What the exercise asks:
Go through the lines below. Copy those with "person".

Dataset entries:
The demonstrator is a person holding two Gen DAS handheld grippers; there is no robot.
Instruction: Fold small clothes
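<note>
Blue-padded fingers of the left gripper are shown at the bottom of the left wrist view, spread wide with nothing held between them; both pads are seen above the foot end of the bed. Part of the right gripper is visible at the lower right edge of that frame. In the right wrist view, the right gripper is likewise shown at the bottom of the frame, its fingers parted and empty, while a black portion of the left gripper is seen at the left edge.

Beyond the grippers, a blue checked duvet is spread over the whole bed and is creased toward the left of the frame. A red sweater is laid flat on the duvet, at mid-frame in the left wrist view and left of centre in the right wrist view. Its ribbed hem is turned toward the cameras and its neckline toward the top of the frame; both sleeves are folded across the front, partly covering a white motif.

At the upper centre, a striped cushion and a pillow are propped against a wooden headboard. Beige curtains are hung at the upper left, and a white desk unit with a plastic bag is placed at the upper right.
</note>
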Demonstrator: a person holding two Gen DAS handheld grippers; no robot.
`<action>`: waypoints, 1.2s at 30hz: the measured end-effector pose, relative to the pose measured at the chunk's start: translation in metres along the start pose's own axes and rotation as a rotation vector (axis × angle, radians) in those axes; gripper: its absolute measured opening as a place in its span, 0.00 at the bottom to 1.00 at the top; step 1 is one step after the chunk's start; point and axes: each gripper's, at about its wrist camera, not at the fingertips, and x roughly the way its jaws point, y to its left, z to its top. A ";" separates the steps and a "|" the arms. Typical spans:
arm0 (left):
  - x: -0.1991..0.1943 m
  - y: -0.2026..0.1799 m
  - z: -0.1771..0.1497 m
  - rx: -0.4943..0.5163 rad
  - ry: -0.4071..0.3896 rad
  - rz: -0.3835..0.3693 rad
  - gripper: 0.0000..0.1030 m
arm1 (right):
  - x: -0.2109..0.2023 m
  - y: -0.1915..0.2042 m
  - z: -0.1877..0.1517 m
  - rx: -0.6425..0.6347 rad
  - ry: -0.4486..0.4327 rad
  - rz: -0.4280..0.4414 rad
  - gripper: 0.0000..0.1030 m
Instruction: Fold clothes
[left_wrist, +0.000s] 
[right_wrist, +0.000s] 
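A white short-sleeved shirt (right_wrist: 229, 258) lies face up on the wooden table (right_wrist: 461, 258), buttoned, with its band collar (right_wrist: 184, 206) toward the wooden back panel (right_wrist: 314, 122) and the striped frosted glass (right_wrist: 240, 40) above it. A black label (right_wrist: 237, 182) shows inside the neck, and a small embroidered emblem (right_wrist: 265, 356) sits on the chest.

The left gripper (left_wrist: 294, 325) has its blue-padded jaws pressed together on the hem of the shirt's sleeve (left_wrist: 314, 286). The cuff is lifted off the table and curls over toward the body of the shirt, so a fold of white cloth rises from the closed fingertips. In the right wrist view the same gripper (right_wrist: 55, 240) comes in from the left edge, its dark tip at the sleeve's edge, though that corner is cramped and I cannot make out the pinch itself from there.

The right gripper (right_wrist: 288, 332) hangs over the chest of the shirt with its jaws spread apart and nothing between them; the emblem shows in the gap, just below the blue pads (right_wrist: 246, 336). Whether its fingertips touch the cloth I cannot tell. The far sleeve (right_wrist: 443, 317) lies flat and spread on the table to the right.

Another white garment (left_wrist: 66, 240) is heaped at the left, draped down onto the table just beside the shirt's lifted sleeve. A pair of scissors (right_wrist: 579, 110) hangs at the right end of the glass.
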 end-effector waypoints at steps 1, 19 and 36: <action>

Output of the exercise:
The demonstrator is a person holding two Gen DAS handheld grippers; there is no robot.
Demonstrator: a person holding two Gen DAS handheld grippers; no robot.

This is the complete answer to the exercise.